Reflected light photograph of krotite-rich CAI in NWA 1934.
The first natural occurrence of a low-pressure CaAl2O4 mineral has been found in a refractory inclusion in a carbonaceous chondrite meteorite, as reported in the May/June 2011 issue of American Mineralogist. The discovery was led by Harold C. Connolly, Jr. of Kingsborough Community College of CUNY, the American Museum of Natural History in New York, and University of Arizona. While synthetic low-pressure and high-pressure CaAl2O4 phases are well known in the field of materials science, only the high-pressure polymorph had been identified previously in nature (in another chondrite). Quantitative elemental microanalysis of the new mineral using the electron microprobe resulted in an empirical formula (based on four oxygens) of Ca 1.02Al1.99O4. It is now officially approved by the Commission on New Minerals, Nomenclature, and Classification of the International Mineralogical Association as krotite. The mineral's name honors Dr. Alexander N. Krot, a University of Hawai‘i researcher known for his achievements in meteoritics, especially for studies of the formation of calcium-aluminum-rich inclusions (CAIs) and chondrules, and his significant contributions to the understanding of early Solar System processes. Dr. Krot is also a 2004 recipient of the University of Hawai‘i Regents' Medal for excellence in research and a friend of PSRD.
Dr. Alexander N. Krot, cosmochemist at University of Hawaii.

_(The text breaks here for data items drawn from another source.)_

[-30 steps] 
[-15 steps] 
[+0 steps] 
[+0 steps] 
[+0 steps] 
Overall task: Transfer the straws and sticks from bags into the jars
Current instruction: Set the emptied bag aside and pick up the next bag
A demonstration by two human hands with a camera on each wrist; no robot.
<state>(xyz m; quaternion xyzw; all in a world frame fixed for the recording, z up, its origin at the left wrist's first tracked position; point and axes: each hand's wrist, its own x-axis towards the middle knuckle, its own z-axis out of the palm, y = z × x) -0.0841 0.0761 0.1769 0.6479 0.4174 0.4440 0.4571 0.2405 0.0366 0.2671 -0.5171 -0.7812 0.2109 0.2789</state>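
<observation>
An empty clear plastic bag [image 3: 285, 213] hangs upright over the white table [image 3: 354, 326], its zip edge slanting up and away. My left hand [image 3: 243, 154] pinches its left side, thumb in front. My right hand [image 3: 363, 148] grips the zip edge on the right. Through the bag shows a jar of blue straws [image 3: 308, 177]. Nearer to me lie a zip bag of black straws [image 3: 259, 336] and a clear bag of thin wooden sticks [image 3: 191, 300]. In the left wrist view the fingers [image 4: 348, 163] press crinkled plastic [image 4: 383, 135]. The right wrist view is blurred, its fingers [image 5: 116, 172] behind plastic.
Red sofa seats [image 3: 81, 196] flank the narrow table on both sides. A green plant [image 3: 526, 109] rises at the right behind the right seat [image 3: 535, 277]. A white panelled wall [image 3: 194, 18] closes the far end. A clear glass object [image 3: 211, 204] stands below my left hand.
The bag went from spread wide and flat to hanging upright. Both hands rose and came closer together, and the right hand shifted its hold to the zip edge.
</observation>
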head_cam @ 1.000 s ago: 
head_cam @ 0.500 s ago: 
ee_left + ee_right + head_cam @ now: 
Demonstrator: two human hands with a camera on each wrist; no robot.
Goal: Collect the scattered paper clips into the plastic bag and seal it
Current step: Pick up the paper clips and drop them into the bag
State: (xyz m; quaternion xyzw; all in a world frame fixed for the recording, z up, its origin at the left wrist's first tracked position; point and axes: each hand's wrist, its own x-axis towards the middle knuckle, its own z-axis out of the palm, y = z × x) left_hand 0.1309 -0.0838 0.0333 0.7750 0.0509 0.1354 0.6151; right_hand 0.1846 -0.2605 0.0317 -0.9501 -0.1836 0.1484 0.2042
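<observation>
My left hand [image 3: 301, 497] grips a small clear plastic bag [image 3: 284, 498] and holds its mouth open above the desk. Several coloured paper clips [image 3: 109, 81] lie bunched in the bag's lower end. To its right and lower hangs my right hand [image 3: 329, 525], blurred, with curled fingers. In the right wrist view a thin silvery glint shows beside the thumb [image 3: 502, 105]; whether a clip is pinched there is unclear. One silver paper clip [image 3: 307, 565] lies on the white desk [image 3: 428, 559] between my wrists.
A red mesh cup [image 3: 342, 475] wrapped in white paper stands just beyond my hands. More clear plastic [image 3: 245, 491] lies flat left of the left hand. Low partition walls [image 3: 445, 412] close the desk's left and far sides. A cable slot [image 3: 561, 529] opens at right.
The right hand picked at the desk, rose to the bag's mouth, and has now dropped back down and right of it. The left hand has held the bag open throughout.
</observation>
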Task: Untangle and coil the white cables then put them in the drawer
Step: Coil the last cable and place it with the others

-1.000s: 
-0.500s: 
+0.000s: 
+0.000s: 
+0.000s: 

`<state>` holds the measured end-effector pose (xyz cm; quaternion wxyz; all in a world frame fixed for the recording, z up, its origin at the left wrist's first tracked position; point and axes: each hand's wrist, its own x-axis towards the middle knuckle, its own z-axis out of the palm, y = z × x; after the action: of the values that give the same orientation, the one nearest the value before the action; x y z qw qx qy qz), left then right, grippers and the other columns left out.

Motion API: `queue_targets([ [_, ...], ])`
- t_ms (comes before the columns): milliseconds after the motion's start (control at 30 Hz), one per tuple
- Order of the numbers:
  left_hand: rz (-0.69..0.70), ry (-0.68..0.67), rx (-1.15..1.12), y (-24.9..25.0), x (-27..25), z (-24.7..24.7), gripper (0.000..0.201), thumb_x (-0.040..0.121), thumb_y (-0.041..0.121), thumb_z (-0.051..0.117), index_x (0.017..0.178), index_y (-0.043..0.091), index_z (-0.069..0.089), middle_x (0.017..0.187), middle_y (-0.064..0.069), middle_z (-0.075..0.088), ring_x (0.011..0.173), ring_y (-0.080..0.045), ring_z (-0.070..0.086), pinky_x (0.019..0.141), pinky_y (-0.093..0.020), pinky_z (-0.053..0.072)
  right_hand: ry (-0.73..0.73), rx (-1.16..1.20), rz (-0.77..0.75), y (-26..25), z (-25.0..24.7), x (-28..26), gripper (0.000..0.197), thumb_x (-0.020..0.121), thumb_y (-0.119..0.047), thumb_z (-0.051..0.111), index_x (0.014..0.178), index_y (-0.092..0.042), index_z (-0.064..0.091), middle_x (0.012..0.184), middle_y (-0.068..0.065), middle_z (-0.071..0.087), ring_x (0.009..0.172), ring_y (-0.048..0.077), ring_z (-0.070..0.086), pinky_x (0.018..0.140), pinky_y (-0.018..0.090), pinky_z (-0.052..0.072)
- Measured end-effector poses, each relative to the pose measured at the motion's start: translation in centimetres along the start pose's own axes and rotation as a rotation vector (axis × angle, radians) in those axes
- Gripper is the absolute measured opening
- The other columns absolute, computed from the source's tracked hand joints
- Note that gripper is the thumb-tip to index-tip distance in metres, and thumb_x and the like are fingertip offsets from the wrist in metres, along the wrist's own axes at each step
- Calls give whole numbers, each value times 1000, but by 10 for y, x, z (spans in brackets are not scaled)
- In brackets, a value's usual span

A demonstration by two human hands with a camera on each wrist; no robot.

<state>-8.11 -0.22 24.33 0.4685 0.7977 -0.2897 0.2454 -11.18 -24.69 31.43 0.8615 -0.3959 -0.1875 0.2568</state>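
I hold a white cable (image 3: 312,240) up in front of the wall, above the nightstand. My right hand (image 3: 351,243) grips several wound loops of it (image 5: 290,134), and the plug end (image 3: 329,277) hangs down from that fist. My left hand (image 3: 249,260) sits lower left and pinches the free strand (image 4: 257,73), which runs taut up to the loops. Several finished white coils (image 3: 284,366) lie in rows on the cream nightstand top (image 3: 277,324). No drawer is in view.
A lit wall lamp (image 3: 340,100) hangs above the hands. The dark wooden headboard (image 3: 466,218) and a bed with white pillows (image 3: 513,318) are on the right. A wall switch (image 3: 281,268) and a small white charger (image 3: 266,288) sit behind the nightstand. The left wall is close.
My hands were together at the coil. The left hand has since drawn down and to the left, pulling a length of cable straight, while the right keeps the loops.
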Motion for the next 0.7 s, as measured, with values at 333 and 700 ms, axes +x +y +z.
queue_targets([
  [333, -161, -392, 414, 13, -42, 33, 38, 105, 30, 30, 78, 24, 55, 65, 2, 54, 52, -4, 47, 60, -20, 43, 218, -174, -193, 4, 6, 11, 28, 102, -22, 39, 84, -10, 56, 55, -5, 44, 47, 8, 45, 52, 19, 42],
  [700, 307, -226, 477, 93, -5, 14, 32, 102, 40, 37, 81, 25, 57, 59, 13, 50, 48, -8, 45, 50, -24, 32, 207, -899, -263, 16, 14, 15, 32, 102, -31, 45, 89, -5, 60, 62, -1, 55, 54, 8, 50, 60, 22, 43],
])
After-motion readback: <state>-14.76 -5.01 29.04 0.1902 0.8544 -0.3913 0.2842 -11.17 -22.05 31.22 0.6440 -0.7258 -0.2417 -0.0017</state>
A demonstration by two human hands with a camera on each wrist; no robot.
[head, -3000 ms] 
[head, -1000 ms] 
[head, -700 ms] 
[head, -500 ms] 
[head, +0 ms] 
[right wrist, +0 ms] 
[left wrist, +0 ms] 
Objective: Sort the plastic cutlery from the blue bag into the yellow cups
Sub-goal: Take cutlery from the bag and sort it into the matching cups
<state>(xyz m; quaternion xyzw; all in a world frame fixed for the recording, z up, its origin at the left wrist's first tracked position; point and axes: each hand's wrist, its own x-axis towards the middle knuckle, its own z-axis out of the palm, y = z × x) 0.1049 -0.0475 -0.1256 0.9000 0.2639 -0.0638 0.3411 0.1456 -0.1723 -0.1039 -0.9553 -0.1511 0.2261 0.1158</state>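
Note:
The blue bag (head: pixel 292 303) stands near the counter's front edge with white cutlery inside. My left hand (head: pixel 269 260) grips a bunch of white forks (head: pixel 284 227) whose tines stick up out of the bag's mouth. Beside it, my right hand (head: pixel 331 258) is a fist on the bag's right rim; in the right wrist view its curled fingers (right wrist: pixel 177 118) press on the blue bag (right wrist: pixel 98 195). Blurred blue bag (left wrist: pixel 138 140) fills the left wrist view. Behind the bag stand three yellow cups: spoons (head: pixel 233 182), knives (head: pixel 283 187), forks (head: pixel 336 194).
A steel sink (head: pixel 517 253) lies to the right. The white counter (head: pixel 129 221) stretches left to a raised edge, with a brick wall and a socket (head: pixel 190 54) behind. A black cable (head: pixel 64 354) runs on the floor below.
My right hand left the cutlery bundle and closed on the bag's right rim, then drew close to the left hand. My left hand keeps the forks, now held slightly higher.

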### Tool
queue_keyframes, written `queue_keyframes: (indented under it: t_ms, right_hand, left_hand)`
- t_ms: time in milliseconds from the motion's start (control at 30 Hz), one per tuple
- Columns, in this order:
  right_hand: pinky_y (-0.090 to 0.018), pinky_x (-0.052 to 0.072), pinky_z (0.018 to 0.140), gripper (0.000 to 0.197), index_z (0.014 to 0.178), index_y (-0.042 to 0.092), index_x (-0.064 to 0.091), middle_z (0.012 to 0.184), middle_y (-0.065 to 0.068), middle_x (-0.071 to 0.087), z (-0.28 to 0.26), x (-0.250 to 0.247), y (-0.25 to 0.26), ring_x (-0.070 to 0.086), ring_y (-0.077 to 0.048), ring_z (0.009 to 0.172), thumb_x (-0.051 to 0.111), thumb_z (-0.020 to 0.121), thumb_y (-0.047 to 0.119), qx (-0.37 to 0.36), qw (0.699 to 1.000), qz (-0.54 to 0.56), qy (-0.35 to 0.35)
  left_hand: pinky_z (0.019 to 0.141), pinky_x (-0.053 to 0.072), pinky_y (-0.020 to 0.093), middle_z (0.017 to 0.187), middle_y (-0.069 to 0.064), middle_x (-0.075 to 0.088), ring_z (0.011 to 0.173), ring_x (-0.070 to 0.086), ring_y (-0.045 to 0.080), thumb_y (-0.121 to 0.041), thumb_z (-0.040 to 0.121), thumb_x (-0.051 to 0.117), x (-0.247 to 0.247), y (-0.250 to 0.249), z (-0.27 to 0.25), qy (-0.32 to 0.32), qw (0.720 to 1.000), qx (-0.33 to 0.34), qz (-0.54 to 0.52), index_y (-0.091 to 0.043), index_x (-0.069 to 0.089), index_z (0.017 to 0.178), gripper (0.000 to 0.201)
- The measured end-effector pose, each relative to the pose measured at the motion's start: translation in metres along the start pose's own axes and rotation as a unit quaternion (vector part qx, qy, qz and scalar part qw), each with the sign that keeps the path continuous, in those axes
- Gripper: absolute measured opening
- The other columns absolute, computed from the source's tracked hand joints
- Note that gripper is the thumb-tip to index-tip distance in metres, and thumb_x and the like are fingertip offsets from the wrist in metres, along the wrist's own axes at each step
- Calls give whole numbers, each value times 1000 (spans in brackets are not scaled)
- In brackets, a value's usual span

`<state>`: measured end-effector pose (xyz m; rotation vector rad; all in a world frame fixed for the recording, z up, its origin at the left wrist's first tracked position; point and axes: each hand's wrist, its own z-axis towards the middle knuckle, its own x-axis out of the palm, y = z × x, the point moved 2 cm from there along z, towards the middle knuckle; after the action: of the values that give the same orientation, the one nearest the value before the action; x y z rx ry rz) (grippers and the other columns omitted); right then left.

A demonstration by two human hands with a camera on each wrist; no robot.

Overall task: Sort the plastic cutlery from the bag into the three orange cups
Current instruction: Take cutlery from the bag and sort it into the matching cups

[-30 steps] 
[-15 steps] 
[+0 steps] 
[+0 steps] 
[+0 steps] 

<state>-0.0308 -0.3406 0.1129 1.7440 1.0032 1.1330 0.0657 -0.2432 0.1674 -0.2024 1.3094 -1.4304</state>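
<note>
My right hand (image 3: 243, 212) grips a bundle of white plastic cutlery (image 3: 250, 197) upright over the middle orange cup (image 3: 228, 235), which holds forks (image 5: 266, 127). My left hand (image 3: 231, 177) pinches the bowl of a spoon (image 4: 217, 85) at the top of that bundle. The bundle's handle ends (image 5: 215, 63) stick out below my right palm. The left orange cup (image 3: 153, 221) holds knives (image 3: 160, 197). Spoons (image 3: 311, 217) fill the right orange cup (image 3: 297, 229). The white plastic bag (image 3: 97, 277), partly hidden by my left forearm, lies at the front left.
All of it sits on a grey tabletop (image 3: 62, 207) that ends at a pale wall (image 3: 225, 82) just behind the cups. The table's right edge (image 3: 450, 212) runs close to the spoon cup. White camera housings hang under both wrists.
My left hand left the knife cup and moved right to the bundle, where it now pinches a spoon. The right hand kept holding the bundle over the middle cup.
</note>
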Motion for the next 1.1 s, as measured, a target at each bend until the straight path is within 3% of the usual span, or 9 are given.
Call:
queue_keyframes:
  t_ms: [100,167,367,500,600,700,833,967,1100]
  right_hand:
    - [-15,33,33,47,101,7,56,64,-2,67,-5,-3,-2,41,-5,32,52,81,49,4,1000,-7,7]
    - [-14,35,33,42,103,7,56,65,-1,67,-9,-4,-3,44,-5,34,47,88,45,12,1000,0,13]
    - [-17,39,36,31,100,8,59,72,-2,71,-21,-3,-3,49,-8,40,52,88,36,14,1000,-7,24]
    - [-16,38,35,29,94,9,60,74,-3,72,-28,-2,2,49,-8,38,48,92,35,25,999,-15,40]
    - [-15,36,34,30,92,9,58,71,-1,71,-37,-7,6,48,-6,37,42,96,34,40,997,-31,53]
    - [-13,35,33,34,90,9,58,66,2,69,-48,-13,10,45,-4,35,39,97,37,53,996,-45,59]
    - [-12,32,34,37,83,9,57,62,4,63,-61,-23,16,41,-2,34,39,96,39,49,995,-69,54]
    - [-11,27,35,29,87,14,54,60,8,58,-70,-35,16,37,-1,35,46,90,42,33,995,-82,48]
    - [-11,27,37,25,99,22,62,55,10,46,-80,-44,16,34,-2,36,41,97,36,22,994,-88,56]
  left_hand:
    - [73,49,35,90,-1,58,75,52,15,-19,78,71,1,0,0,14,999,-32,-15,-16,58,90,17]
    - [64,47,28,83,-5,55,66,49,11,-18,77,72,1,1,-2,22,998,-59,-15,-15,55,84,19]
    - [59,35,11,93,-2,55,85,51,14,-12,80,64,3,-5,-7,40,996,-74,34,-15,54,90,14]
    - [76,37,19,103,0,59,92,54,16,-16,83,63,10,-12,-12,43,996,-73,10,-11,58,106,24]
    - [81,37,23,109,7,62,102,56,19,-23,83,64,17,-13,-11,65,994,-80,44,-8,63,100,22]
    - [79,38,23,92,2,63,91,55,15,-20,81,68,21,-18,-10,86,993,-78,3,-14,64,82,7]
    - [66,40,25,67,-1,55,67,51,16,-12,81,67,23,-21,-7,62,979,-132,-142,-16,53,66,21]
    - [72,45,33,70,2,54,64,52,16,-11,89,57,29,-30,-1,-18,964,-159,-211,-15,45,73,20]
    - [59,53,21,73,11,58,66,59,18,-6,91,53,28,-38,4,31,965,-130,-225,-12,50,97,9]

Krotite is the dominant mineral in the central and mantle areas of an unusual CAI in the NWA 1934 carbonaceous chondrite [Data link from the Meteoritical Bulletin]. The 2.75 mm x 4.5 mm inclusion is composed mainly of aggregates of (colorless and transparent) krotite crystals, with a few other calcium-aluminum or magnesium-aluminum oxides and a few silicates in a thin rim of concentric layers. Cracks, mainly filled with iron and aluminum hydroxides, crosscut the CAI's rim and parts of its interior giving it a "cracked egg" appearance. The CAI itself is surrounded by a matrix of mostly fine-grained olivine.

The discovery team suggests formation in a highly refractory condensate/evaporative environment in the cooling nebular gas. They say that the primary mineral assemblage in this CAI was introduced into a hot gas, which did not melt the CAI but perhaps reacted with surficial krotite crystals to produce the observed layered rim. The cracks may have been caused by compaction during accretion of the parent body, but the meteorite as a whole is essentially unshocked. A final, probably terrestrial, alteration process most likely filled the cracks with hydrated oxides during exposure to the northwest African environment. This CAI, along with its new mineral, krotite, will be the subject of additional research to determine formation and cosmochemical details. Because CAIs were the first solids formed in the solar nebula about 4.6 billion years ago, they help cosmochemists piece together records of nebular and early Solar System processes and how the first solid building blocks eventually turned into asteroids and planets.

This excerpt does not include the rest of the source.